A diode laser source was used for performing the proof-of-concept experiment. This approach can be straightforwardly reproduced and adopted to specific need by other researchers, without resorting to limited access to synchrotron sources. The presented outcome can be easily translated to X-ray experiments taking into account of the wavelength dependent parameters such as coherence properties and achievable spatial resolutions.

During the submission of this manuscript, another work was published based on a similar approach and reconstruction framework using a synchrotron X-ray source43. In that work, rather than using different scan speeds, the exposure time was tuned to control the overlapping ratio, where the exposure time was pushed down to Poisson statistics limit and a maximum-likelihood algorithm was used in the reconstruction process.
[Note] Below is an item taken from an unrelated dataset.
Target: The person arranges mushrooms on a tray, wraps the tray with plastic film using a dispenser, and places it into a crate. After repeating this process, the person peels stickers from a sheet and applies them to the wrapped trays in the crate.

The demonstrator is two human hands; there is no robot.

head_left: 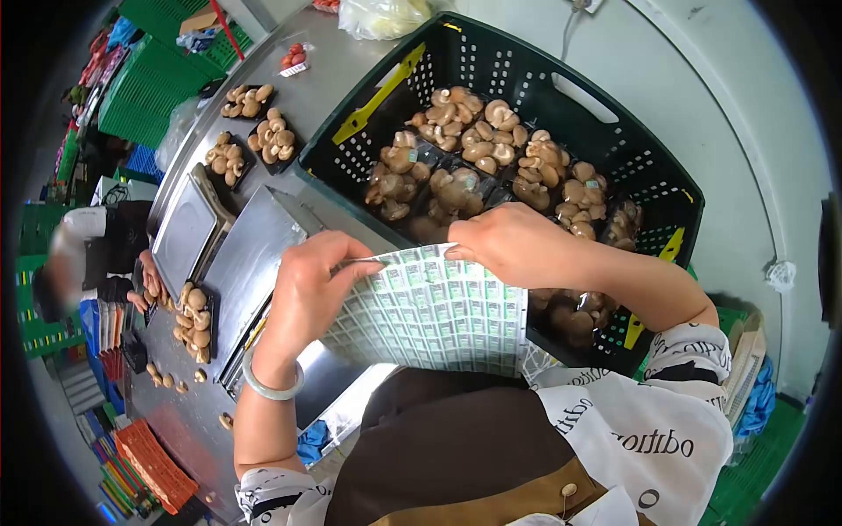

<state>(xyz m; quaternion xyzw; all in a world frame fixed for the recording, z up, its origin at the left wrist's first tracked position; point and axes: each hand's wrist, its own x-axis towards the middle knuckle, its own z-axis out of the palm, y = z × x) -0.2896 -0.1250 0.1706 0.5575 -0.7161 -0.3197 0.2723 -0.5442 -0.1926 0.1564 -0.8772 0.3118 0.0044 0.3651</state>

We experimentally demonstrate ptychography operated in a fly-scan mode. The elimination of the overhead in motor settling time was shown to improve data collection speed by a factor of five, while further enhancement is possible with hardware improvements. Diffraction patterns acquired in the fly-scan mode were successfully reconstructed to images using multiple illumination modes in the iterative phasing process to account for the equivalent loss of coherence in the measurement system. This continuous scan strategy significantly enhances the effective data collection throughput, which is highly beneficial for 3D tomography imaging and high-resolution visualization of dynamic systems.

Methods

Experimental setup

The coherent illumination source is a collimated 635 nm fiber pigtailed laser diode LD-635-21B (1.2 mW) from Newport, controlled with a Newport 505B laser diode driver operated at 2.1 mA. The laser beam is focused by a singlet lens with 12 mm focal length. A pinhole created on an aluminum foil is placed in the focal plane. The sample was illuminated by the scattering wave field from the pinhole. The test sample is a USAF 1951 resolution target (purchased from Precision Optical Imaging), with about 300 nm chromium deposited on a 1.5 mm thick glass substrate. The resolution target was mounted on two Kohzu 5-phase stepper motors, which offer 0.25 μm half-step resolution, 0.3 μm repeatability and maximum 2.5 mm/s speed. The sample position was measured by an Attocube FPS 3010 laser interferometer. This laser interferometer operates at a wavelength of 1550 nm, provides sub-nanometer resolution and is capable of tracking a moving object with a speed up to 2 m/s. The diffraction data was collected by an Andor Neo sCMOS detector with 6.5 μm pixel size, placed 31 mm downstream from the sample. The detector was operated at −30°C. A total of 20 frames of dark background with the same 0.12 second exposure time were collected, averaged and subtracted from the raw data. The recorded data was 2 × 2 binned, which gave effective detector pixel size of 13 μm. A 256 × 256 data array was cropped for reconstruction. With 635 nm wavelength and 31 mm detector-to-sample distance, the pixel size of reconstructed images is 5.9 × 5.9 μm.

Fly-scan control details

The Kohzu 5-phase stepper motors were controlled with two Kohzu MD-501C 5-phase micro-stepping drivers and a Delta Tau Power PMAC motion controller with an ACC14-E digital input/output expansion board and an ACC24E-2S stepper axis expansion board. EPICS channel access is used for inter-device communication, such as detector configuration and motor positioning. Additional communication with the Power PMAC is done through a custom Python package for advanced motion script control and data collection. A Python-based script binds all of these together to complete the data acquisition system. Vital parameters, such as the scan dimensions, speed of the fast-moving axis, desired exposure time per frame and the required read-out time of the detector, were used to generate trajectories of the motors. The controller dynamically reconfigures the hardware position-compare system. This position-compare system allows for high-speed synchronization (on the order of nanoseconds) of the detector with the sample stage, toggling the trigger output to the detector (via the ACC14-E digital I/O expansion board) when certain positions along the trajectory have been reached.